Parsing of course is extra work for such schemes, and I was thinking about a simpler script. Again, this is not intended for replacing any existing schemes, nor Im too serious about it. (i have not considered candrabindu for eg) But just to show a very minimalistic latin script can be worked for devanagari letters.

a A e E u U r. R. l. E. i o O. a. a:

k k. g g. n
c c.j j. n.
t t. d d. N
T T. D D. N.
p p. b b. m
y r l v s s. S h

It uses only 3 conventions

1. small letters
2. cap letters
3. a dot after the letters. (except visarga which is semi-colon)

At any given point of time, a devanagari letter is ONE char or ONE char + dot. (You can see e, E are as you pronounce e, i is as you pronounce i). The order is per krama of devanagari letters (first small, then small + dot, then cap, then cap + dot or caps for dIrgha). It may be hard read at first, but didnt we all start with guessing what a dot, tilde, apos etc means on top of the letters :-). There are never two letters together for the same akshara.

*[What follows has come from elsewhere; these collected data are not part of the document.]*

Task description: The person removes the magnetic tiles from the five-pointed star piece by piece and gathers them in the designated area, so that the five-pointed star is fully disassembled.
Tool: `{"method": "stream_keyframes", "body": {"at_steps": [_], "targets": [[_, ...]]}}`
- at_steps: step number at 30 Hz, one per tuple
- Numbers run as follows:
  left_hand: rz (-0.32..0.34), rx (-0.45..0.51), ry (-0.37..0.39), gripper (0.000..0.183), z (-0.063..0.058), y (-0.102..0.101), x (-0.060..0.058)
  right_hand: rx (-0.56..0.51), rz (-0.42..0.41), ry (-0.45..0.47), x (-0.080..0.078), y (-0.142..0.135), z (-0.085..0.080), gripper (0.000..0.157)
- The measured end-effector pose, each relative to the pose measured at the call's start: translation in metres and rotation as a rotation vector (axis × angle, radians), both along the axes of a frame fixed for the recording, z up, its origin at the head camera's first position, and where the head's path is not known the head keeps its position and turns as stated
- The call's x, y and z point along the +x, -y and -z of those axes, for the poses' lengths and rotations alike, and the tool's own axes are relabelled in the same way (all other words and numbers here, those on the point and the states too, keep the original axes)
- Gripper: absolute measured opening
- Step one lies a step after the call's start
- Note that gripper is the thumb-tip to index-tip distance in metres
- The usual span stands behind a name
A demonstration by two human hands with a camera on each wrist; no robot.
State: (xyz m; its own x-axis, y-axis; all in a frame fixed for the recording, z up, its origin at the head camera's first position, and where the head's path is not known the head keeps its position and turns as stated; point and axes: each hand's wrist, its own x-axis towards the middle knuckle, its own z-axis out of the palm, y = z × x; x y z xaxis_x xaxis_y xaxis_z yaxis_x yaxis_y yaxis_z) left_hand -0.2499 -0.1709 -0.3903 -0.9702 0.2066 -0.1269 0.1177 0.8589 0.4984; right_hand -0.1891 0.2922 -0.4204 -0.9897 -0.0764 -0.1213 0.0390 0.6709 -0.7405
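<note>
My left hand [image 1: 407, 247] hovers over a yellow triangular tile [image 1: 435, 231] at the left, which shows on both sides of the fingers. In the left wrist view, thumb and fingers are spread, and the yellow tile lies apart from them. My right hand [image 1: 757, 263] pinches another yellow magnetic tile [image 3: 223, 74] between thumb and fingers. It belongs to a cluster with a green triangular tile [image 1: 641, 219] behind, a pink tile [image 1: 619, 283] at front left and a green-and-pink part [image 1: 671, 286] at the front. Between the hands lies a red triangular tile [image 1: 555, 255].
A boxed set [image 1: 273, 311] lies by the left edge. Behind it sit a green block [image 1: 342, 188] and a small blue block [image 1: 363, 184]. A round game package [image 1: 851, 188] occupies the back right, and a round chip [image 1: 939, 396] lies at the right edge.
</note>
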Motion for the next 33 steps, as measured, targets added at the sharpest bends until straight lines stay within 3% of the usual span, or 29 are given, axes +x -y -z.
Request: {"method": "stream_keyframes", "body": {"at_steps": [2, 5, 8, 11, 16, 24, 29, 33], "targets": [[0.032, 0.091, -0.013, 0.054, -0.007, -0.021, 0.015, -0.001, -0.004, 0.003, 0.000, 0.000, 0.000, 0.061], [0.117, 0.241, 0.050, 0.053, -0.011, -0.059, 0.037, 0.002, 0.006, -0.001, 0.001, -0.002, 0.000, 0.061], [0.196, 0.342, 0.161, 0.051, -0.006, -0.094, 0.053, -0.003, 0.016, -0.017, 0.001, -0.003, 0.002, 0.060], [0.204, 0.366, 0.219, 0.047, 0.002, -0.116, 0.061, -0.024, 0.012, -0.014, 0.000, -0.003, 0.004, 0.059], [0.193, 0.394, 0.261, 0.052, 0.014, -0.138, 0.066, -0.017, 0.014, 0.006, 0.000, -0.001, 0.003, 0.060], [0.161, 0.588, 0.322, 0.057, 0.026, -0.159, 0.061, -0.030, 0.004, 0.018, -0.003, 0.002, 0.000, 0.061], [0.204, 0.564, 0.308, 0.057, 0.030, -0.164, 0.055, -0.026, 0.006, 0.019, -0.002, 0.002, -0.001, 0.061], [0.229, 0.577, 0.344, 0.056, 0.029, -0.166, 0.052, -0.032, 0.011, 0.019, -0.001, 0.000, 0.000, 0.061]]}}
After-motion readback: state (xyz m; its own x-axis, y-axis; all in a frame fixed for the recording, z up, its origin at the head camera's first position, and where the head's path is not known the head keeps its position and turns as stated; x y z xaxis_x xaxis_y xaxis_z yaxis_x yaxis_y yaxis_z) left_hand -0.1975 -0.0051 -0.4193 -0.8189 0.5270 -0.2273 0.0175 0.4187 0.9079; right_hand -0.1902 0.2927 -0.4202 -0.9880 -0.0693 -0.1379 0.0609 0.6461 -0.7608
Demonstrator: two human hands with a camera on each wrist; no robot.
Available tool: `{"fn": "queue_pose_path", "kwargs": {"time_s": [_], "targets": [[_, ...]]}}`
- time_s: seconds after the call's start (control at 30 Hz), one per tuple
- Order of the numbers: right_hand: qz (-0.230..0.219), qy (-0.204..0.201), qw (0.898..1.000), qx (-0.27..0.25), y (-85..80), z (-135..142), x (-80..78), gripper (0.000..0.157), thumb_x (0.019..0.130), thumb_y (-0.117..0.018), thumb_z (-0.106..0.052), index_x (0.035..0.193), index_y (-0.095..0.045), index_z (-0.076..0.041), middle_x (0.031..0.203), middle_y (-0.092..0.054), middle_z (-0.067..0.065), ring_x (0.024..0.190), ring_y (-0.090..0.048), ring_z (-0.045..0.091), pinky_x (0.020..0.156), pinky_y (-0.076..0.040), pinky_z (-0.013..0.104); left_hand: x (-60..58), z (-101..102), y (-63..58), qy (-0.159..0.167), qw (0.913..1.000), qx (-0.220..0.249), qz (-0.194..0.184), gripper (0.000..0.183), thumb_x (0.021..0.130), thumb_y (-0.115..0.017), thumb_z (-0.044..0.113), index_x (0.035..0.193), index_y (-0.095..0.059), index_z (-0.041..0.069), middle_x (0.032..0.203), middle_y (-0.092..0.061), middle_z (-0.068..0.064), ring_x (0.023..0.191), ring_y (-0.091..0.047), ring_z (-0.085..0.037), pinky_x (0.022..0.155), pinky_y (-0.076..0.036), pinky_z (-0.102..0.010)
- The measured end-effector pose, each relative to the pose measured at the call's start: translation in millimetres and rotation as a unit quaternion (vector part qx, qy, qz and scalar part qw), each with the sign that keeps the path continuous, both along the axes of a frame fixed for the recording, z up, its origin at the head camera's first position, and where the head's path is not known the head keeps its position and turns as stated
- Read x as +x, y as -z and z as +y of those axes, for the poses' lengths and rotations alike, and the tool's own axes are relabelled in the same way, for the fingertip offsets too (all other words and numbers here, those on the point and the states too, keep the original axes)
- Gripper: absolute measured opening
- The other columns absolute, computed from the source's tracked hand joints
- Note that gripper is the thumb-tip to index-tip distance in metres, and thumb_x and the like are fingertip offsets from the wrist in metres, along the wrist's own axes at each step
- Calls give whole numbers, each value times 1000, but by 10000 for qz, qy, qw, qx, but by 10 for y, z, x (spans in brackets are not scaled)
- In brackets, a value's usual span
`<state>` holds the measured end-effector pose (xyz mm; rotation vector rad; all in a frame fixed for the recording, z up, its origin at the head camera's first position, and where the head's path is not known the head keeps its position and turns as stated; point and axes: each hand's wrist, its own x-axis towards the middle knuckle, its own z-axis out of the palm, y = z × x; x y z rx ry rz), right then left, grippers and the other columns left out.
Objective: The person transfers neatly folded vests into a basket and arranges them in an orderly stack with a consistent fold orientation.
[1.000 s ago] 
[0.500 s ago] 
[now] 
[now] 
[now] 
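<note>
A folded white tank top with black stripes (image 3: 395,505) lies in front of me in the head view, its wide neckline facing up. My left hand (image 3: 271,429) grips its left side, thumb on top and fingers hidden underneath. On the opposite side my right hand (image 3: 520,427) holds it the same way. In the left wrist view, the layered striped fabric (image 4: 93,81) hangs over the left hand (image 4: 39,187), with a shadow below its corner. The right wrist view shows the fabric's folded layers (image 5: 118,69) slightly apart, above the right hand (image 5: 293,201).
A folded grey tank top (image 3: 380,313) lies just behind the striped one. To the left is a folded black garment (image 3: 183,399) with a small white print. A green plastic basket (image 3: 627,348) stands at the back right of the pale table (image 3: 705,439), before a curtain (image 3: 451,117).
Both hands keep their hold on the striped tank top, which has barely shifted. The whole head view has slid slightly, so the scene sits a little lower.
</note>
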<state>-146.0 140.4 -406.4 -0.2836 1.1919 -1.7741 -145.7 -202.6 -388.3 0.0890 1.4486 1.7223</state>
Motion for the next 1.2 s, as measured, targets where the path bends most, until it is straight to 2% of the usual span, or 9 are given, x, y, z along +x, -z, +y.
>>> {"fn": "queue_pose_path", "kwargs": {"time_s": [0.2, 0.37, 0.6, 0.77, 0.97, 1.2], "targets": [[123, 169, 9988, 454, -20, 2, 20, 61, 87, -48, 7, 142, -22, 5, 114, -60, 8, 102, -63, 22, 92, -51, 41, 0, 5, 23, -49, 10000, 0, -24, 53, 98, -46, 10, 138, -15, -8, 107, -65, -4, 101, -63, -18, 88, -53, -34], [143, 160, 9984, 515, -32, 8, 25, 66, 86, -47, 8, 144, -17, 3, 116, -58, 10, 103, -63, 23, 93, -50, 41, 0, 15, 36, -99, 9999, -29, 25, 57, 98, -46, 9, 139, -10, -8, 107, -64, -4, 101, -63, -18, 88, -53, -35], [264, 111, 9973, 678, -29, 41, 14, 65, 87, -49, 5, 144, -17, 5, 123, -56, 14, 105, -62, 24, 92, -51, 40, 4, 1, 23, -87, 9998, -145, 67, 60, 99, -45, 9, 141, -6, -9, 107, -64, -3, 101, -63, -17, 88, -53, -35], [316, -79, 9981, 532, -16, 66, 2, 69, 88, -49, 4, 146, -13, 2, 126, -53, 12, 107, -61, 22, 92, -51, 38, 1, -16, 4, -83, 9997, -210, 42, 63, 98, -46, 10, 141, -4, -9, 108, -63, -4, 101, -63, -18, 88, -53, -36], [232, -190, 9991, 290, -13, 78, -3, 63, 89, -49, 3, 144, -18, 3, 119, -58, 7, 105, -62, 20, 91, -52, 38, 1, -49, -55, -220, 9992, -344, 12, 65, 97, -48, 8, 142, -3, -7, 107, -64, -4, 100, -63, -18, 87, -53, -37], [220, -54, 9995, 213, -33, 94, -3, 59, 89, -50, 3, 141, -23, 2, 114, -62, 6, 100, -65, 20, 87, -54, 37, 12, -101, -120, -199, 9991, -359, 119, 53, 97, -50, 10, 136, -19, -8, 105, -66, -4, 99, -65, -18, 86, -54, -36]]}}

Parsing or converting to unicode etc. becomes superficially easy.

Comments?

--
Regards,
Vasu Srinivasan
-----------------------------------
vagartham.blogspot.com
vasya10.wordpress.com

vishvAs vAsuki

unread,

Aug 24, 2011, 2:02:32 PM8/24/11

to sanskrit-p...@googlegroups.com

Transliteration scheme एतत् समीचीनं एव दृश्यते, परन्तु तदुपयोगात् parsing सौलभ्ये महत्व-पूर्ण-वर्धनं भवति इति स्पष्ठः नास्ति - finite automaton उपयोगः सुलभः एव, खलु। परन्तु parsing-दृष्ट्या transliteration scheme कल्पना (कल्पनात्मक-दृष्ट्या) आकर्शका अस्ति एव।

--
vishvAs

vishvAs vAsuki

unread,

Aug 24, 2011, 2:12:40 PM8/24/11

to sanskrit-p...@googlegroups.com

अत्रापि k. स्थाने .k इत्यादयः सङ्केताः अभविष्यन् चेत् parsing दृष्ट्या सुलभतरं स्यात्।
--
vishvAs

Vasu Srinivasan

unread,

Aug 24, 2011, 2:16:36 PM8/24/11

to sanskrit-p...@googlegroups.com

aam yes, it will be easier, i thought about it too, but reading becomes a bit more difficult, than what it is already. (admittedly this scheme is not a natural read, partly because of our own existing impressions)

b.avaTa: nAma kiM?
.bavaTa: nAma kiM?

kind-of trade-off whether to check if the i+1 letter is dot or if i+2 letter is dot.

Vasu Srinivasan

unread,

Aug 24, 2011, 2:28:04 PM8/24/11

to sanskrit-p...@googlegroups.com

it will be easy in the sense the cyclomatic complexity will be lesser (less if conditions etc).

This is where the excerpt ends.